BuBi (officially: MOL BuBi) is a bicycle sharing network in Budapest, Hungary. Its name is a playful contraction Budapest and Bicikli (bicycle in Hungarian), meaning "bubble" in an endearing manner. As of May 2019 the network consists of 143 docking stations and 1,846 bicycles.

History
The BuBi project was established in 2008 by the Municipality of Budapest.
The capital investment for this project takes up approx. 900 million HUF (around 3 million €). 85% of this amount is covered by the European Union, and the remaining 15% is paid by the local government.
Annual operating costs of est. 250 million HUF (around 800,000 €) are covered by MOL, the largest integrated oil and gas group, and runs a petrol station chain in Hungary – hence the name "MOL Bubi". Unlike basically everywhere else where nextbike's bicycle sharing system is implemented, which includes the hardware and the software and the bicycles, in Budapest it's not operated by nextbike. In Budapest it is operated by T-Systems and Csepel. Normally, in other implementations of nextbike's bicycle sharing system, the bicycles are assembled in nextbike's own production hall and delivered worldwide, in Budapest, however, the bicycles are produced / assembled by Csepel, a Hungarian bicycle manufacturer. Nevertheless, the bicycles in Budapest are identical to those in Warsaw, as well as to those in several other cities where the bike sharing scheme is created and operated by nextbike.

As of April 2014, the scheme was declared to be a first phase only. It is to be extended if it proves successful. According to János László, President of the Hungarian Cyclists' Club, a network size of 10,000 bicycles would suit the city's needs.
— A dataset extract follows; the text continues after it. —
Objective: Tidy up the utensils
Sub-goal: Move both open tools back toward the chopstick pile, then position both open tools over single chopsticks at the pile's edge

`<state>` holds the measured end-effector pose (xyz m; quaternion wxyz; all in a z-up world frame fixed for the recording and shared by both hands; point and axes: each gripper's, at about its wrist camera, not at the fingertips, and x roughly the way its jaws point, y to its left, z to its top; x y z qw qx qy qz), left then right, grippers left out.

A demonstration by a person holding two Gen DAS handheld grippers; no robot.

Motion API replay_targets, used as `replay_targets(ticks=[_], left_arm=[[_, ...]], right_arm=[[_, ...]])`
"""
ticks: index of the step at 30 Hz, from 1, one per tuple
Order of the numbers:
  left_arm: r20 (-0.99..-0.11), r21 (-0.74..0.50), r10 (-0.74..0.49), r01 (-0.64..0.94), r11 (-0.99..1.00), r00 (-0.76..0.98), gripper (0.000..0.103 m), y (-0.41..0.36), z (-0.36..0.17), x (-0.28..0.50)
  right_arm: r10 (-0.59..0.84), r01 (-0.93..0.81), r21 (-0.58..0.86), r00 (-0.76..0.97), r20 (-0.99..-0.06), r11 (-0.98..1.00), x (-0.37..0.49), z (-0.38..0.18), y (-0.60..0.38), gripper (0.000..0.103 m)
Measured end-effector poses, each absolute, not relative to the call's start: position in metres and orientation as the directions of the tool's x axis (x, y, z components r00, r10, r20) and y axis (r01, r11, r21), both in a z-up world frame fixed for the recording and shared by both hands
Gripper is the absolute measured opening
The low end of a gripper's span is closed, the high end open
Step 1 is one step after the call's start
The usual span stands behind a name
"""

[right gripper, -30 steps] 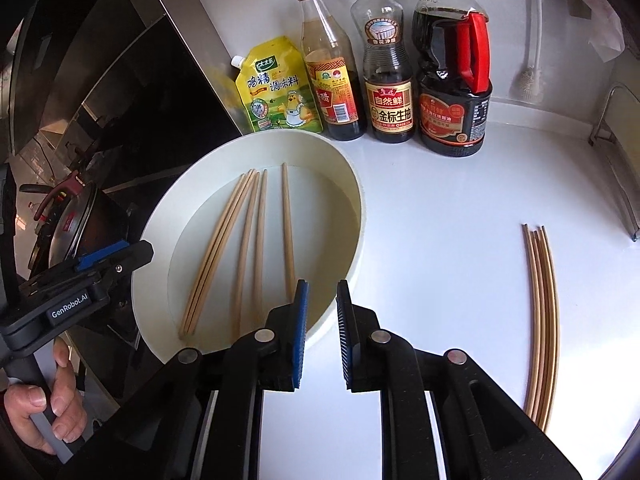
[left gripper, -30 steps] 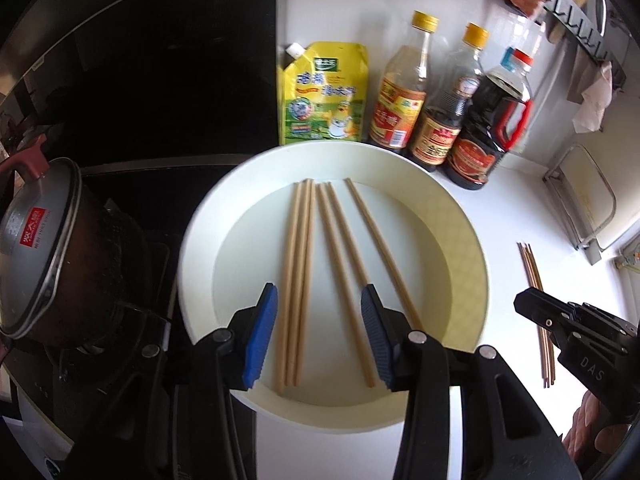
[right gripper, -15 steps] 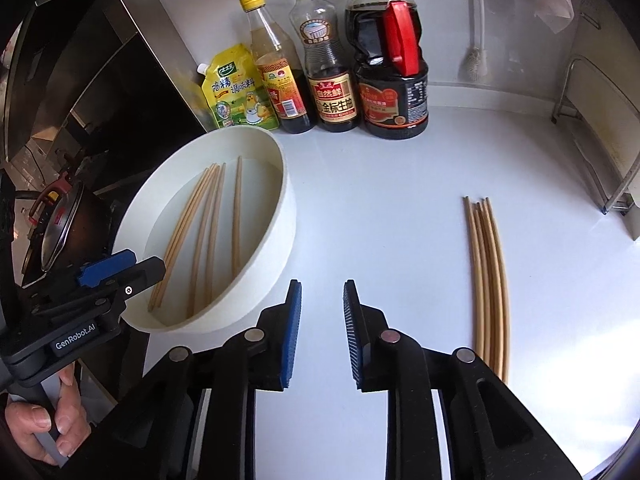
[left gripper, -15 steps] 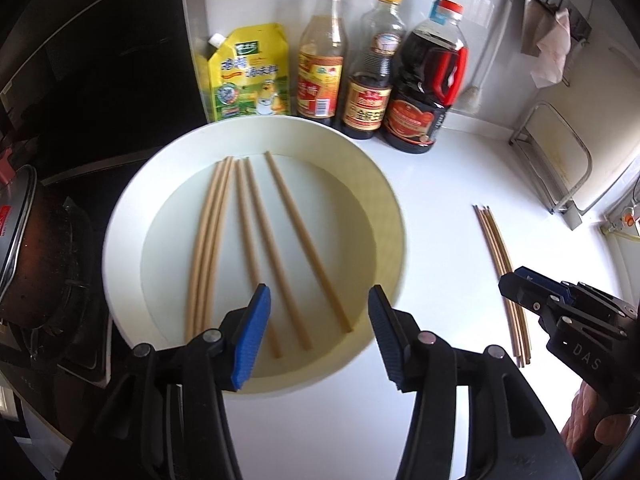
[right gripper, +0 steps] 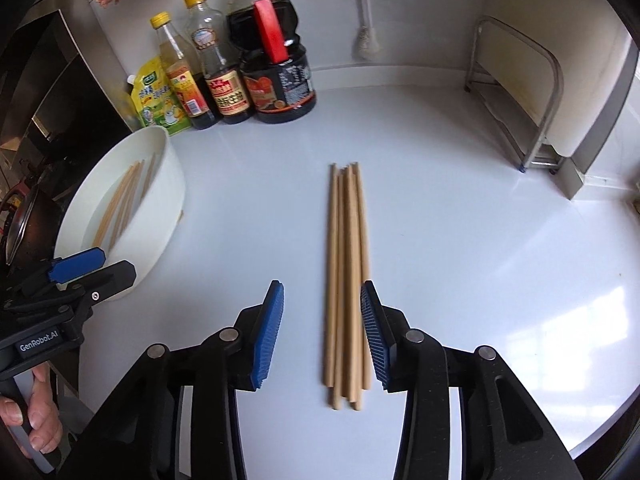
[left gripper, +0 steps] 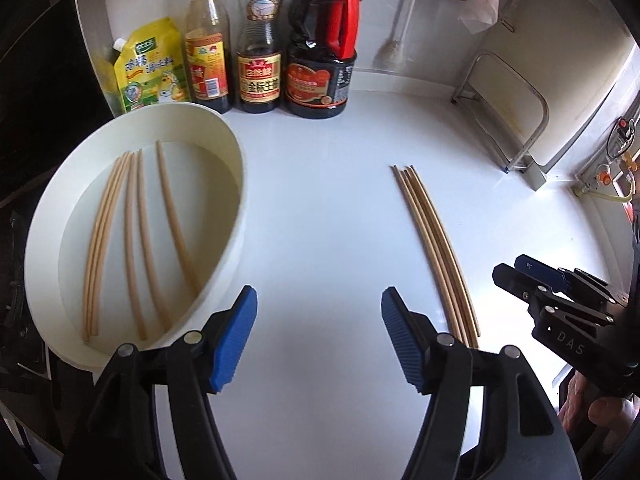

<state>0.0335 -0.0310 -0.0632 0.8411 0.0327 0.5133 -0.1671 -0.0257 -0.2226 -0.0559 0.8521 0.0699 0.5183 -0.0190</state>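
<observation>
Several wooden chopsticks [right gripper: 347, 280] lie in a neat bundle on the white counter. My right gripper [right gripper: 322, 324] hangs over their near half, jaws opening, the sticks between the blue pads but untouched. The same bundle of chopsticks [left gripper: 436, 252] sits just right of my left gripper [left gripper: 316, 328], whose jaws are opening over bare counter with nothing between them. A white round basin [left gripper: 236, 184] at the left holds several more chopsticks [left gripper: 140, 236]. The basin [right gripper: 168, 200] also appears in the right wrist view.
A yellow sauce pouch [left gripper: 150, 68] and three bottles [left gripper: 260, 40] stand along the back wall. A metal rack [right gripper: 520, 100] is at the back right. A dark pot [right gripper: 20, 224] and stove lie left of the basin. A hand [right gripper: 36, 420] holds the left gripper's handle.
Both grippers have swung right, away from the basin and over the counter. The right one now straddles the chopstick bundle. Both pairs of jaws have spread wider.
</observation>
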Motion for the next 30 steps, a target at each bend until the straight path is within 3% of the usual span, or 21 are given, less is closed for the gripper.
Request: replay_targets(ticks=[14,30], left_arm=[[-0.889,-0.117,-0.227,0.283,0.952,0.398,0.071,-0.073,-0.104,0.035],[-0.893,-0.119,-0.211,0.244,0.963,0.398,0.076,-0.077,-0.120,0.040]], right_arm=[[0.010,0.100,0.058,0.420,-0.908,0.993,-0.021,-0.116,-0.259,0.041],[0.007,0.044,0.029,0.429,-0.903,0.999,-0.005,-0.130,-0.248,0.041]])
In May 2015 the number of bicycles was 1100, and the number of docking stations was 76. In September 2016 the system was extended to 112 stations and 1270 bicycles. By December 2018 the number of stations grew to 127 with 1546 bikes and by May 2019 to 143 with 1846 bikes. A few docking stations are sponsored privately by operators of office buildings.

Network design
The MOL BuBi network consists of 143 docking stations, 1,846 bicycles and 24-hour technical support. The smaller number of docking stations on the Buda side is due to the hills which make cycling harder. The prevailing location of the docking stations can be found on this map.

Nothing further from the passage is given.